-------- INFORMATION SUPPLIED

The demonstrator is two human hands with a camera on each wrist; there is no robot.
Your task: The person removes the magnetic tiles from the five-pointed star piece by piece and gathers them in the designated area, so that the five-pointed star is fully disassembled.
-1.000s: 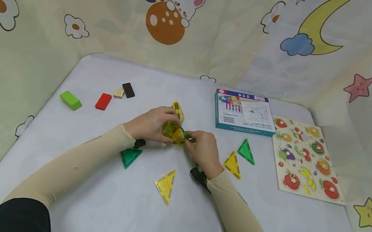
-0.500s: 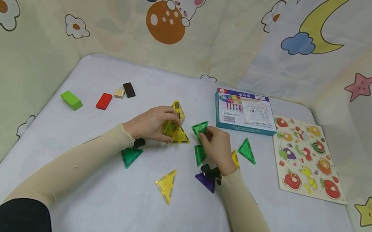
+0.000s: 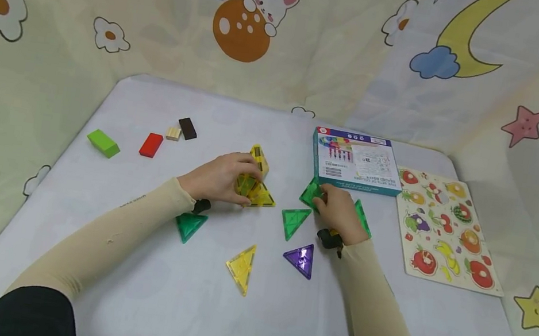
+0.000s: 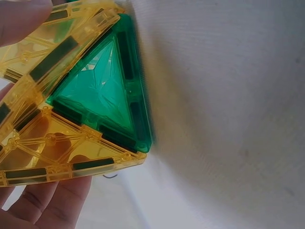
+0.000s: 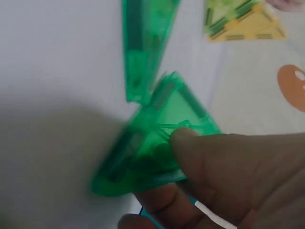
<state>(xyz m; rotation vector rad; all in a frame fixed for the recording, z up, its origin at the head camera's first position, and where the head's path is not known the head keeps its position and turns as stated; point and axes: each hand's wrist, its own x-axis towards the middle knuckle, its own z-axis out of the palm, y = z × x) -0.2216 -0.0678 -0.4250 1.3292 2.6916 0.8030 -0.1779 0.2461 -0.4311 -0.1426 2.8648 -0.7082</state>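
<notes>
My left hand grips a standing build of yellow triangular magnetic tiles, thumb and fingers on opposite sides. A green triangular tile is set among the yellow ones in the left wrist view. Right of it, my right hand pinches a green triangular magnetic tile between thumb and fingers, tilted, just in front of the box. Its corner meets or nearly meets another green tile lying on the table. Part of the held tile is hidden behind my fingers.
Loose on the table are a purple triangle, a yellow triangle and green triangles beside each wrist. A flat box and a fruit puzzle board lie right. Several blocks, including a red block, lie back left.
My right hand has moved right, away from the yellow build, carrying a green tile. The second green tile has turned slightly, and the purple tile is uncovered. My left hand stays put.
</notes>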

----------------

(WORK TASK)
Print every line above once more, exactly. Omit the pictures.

(WRITTEN ANSWER)
The demonstrator is two human hands with a camera on each wrist; there is no robot.
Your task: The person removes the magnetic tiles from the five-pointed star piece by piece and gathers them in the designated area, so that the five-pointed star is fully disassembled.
-1.000s: 
-0.500s: 
+0.000s: 
+0.000s: 
+0.000s: 
<state>(xyz m; rotation vector rad; all in a frame fixed for the recording, z up, its origin at the head camera's first position, and where the head's path is not known the head keeps its position and turns as stated; point and axes: each hand's wrist, its own x-axis towards the middle knuckle, its own z-axis out of the palm, y = z × x) -0.2216 -0.0678 -0.4250 1.3292 2.6916 0.8030 -0.1779 0.2461 -0.4311 -0.1426 2.8648 -0.7082</state>
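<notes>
My left hand grips a standing build of yellow triangular magnetic tiles, thumb and fingers on opposite sides. A green triangular tile is set among the yellow ones in the left wrist view. Right of it, my right hand pinches a green triangular magnetic tile between thumb and fingers, tilted, just in front of the box. Its corner meets or nearly meets another green tile lying on the table. Part of the held tile is hidden behind my fingers.
Loose on the table are a purple triangle, a yellow triangle and green triangles beside each wrist. A flat box and a fruit puzzle board lie right. Several blocks, including a red block, lie back left.
My right hand has moved right, away from the yellow build, carrying a green tile. The second green tile has turned slightly, and the purple tile is uncovered. My left hand stays put.
</notes>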

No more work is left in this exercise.